If Hakimi wins that battle, Morocco’s shape holds and their transitions become more dangerous. If Vinicius finds joy, Group C’s balance could swing in a single night.
Inside, Raphinha will drift into the channels Morocco fear most. Ancelotti’s plan to position him close to the defensive line means the Barcelona man will constantly probe the pockets behind Morocco’s midfield. The responsibility to shut that door falls heavily on Sofyan Amrabat and his partners.
Track the runs. Block the half-turn. Deny the clean reception. If Amrabat cannot suffocate that zone, Brazil’s runners will pour through.
Then there is the penalty area war: Gabriel Magalhães against Youssef En-Nesyri. The Moroccan striker lives for crosses, for chaos, for the kind of relentless movement that wears down centre-backs over time. Gabriel must assert himself early, dominate the air, and clear the box of danger from set pieces and wide deliveries. Lose that battle, and Brazil’s control of the game could be undone by a single whipped ball.

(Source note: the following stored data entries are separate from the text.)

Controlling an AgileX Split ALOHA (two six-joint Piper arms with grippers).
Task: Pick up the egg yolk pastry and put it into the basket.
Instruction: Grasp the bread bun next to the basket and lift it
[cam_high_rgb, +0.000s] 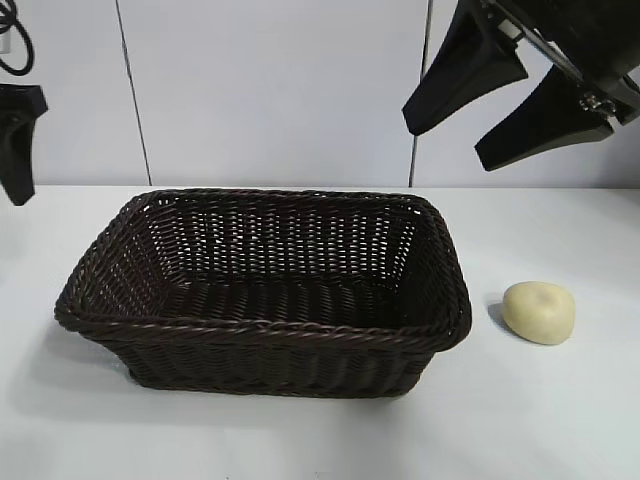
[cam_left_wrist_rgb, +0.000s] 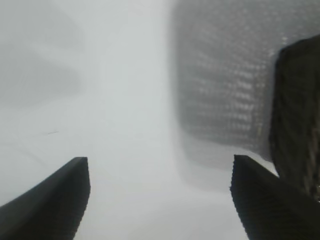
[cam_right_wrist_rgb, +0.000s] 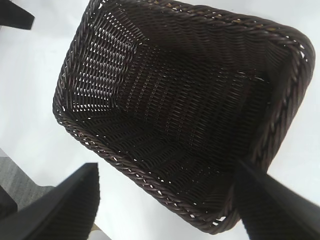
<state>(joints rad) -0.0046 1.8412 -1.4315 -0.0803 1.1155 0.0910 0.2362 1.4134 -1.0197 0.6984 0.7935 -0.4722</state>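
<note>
On the white bench (cam_high_rgb: 560, 420), mid-surface: your basket (cam_high_rgb: 262, 330) | egg yolk pastry (cam_high_rgb: 539, 312) lies toward the right edge, beside the basket | left end effector (cam_left_wrist_rgb: 160, 200) wide, empty | right end effector (cam_high_rgb: 510, 105) wide, empty, raised | pale panelled wall (cam_high_rgb: 270, 90) behind.

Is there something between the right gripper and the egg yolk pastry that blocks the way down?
Nothing visible does. The right gripper hangs open above the table, and the egg yolk pastry lies alone on bare surface beside the basket, apart from its rim. Only open air separates them.
</note>
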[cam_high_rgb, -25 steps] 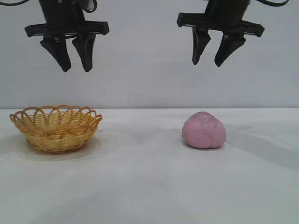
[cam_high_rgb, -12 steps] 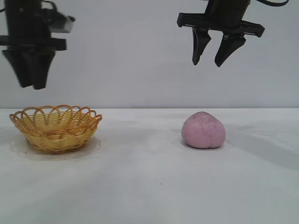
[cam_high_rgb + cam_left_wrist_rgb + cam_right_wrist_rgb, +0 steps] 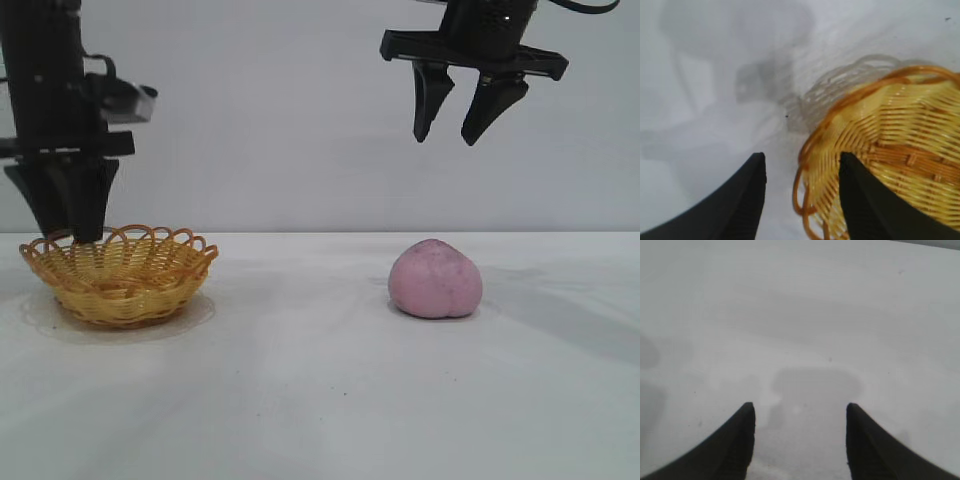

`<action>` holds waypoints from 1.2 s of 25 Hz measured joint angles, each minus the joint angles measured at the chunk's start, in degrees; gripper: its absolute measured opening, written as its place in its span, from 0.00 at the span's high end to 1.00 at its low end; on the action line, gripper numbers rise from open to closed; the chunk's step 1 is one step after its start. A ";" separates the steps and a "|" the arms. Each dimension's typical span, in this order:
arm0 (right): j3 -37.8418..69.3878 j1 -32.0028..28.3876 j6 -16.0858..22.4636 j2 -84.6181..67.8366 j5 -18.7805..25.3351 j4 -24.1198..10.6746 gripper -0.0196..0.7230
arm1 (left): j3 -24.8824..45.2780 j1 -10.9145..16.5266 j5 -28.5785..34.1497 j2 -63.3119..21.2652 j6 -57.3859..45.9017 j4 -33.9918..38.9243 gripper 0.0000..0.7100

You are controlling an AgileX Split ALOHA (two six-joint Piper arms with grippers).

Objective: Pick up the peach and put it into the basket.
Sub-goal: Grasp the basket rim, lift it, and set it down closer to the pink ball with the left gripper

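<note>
The pink-mauve peach [image 3: 436,279] sits on the white table at the right. The yellow-orange wicker basket [image 3: 120,274] stands at the left. My left gripper [image 3: 68,232] is turned side-on and hangs just above the basket's left rim. In the left wrist view the left gripper [image 3: 801,161] is open, with the basket's looped rim [image 3: 812,150] between its fingers and the woven body [image 3: 900,145] beyond. My right gripper [image 3: 446,135] is open and empty, high above the peach. The right wrist view shows the right gripper [image 3: 799,408] over bare table; the peach is out of that view.
The white table [image 3: 320,400] spreads wide between the basket and the peach and in front of both. A plain pale wall stands behind.
My left gripper has turned side-on, moved left and come down from high above to the basket's left rim. The right gripper and the peach have stayed put.
</note>
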 joint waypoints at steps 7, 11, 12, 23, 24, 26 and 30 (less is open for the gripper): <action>0.00 0.00 0.00 0.00 0.04 0.00 0.45 | -0.22 0.39 1.54 1.66 0.49 -5.60 0.90; 0.00 0.00 -0.28 0.00 0.65 0.00 0.45 | 2.47 1.98 2.35 -0.43 -1.07 -12.12 0.95; 0.00 0.00 -0.28 0.00 0.82 -0.11 0.45 | 4.58 2.45 1.67 -2.03 -1.21 -14.59 1.00; 0.00 0.00 -0.40 0.00 0.96 -0.24 0.45 | 35.10 2.60 -15.91 -18.25 9.46 -53.66 1.00; 0.00 0.00 -0.40 0.00 0.96 -0.24 0.45 | 36.80 2.60 -16.42 -18.25 11.52 -56.26 1.00; 0.00 0.00 -0.40 0.00 0.96 -0.24 0.45 | 40.33 2.60 -17.98 -18.25 13.67 -60.33 1.00; 0.00 0.00 -0.40 0.00 0.75 -0.24 0.45 | 43.85 2.20 -20.25 -18.31 14.59 -63.05 1.00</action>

A pressure cooker in New Jersey
Strip away the tactics and the storylines, and one truth remains: opening matches at a World Cup are unforgiving. The tension tightens legs, the noise distorts decisions, and the fear of a fatal early mistake can paralyse even the most experienced sides.
Brazil arrive with history on their shoulders and a new way of playing to validate. Morocco arrive with the memory of a miracle and the conviction that it was no fluke.
One giant seeking redemption. One upstart refusing to step back.
Under the New Jersey spotlights, which version of these teams will the world see first?